The Army has approved hormone therapy for Chelsea Manning as part of her gender transition while she serves time in the all-male Fort Leavenworth prison for leaking national security secrets. It’s a first for the military, which still bans transgender military service, but is liable for Manning’s health care while she is in their custody.
Col. Erica Nelson, commandant of the For Leavenworth Disciplinary Barracks, acknowledged in a memo obtained by USA Today that the treatment is “medically appropriate and necessary” and posed no safety and security risk.

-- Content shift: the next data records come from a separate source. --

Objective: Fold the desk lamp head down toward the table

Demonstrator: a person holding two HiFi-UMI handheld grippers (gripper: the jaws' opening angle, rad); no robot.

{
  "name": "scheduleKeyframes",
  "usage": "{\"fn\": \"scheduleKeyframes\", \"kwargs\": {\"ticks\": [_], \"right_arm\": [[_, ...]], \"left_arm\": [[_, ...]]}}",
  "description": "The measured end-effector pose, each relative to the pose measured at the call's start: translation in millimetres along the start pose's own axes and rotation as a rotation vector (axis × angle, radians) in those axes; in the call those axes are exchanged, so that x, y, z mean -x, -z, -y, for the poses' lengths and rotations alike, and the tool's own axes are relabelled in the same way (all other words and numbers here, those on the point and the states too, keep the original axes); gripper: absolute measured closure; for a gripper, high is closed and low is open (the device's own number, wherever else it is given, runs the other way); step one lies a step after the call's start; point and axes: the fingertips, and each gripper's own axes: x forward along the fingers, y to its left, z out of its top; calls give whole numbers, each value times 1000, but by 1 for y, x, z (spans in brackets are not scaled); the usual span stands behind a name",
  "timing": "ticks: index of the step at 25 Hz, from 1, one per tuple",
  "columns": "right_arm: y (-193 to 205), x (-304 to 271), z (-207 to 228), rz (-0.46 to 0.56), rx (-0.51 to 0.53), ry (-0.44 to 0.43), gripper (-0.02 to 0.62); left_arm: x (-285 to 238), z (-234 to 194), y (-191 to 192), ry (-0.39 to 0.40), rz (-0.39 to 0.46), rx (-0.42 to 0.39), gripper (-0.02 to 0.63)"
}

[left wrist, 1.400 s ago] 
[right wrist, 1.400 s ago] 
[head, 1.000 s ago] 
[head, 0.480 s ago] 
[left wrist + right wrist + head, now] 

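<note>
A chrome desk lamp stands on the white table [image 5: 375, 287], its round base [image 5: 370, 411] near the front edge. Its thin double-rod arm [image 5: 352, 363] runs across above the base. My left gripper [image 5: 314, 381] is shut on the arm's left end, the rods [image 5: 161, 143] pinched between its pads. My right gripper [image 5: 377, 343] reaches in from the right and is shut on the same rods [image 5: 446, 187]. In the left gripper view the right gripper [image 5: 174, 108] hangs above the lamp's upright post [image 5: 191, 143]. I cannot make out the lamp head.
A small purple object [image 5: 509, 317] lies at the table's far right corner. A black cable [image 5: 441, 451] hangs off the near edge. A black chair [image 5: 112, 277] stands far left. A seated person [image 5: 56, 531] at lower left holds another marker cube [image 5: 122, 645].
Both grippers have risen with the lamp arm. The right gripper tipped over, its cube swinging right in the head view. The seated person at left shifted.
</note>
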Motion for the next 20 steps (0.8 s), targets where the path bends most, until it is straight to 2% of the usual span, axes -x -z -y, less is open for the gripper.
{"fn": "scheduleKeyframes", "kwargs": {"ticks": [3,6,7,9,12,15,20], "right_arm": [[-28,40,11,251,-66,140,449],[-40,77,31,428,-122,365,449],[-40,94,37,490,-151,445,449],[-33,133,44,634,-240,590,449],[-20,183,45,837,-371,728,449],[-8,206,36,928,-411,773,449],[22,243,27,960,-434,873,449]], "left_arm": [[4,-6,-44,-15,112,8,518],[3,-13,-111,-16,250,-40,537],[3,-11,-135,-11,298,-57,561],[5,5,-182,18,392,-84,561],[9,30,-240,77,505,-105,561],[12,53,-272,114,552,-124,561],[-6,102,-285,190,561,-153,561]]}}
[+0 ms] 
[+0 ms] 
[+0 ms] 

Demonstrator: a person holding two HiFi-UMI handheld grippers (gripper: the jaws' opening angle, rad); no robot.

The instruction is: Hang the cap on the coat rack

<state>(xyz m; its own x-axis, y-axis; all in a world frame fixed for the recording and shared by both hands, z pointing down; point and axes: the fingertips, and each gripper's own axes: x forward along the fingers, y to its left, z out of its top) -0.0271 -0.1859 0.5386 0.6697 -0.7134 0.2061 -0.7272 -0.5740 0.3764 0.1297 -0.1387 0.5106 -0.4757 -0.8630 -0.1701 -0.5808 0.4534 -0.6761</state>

Manning came out as transgender in August 2013, just after being sentenced to 35 years in prison. She had requested to receive the proper medical treatment, but as of July 2014, the only concession the Army had made was allowing her to wear female underwear, but not even grow her hair out or engage in feminine grooming, let alone hormone therapy. Chase Strangio, an ACLU attorney representing Manning, offered at the time, “Treating severe gender dysphoria with sports bras is like treating a gunshot wound with a Band-Aid.” Last August, following numerous unsuccessful complaints, Manning filed a suit in federal court demanding the treatment her doctors had prescribed for her.
The new memo does not indicate when the hormone therapy can begin, and Manning will still not be allowed to engage in “female hair grooming.” It’s unclear what accommodations will be made to protect her as she transitions in the all-male prison.
As the National Center for Transgender Equality’s Mara Keisling explained to USA Today, providing the medically necessary treatment for Manning shouldn’t be in question. “If she has a heart attack, they have to treat that, too,” she explained. “This is no different.”
Last week, The Guardian U.S. announced that it was hiring Manning (for no pay) to write occasional opinion pieces “on the subjects of war, gender, and freedom of information.”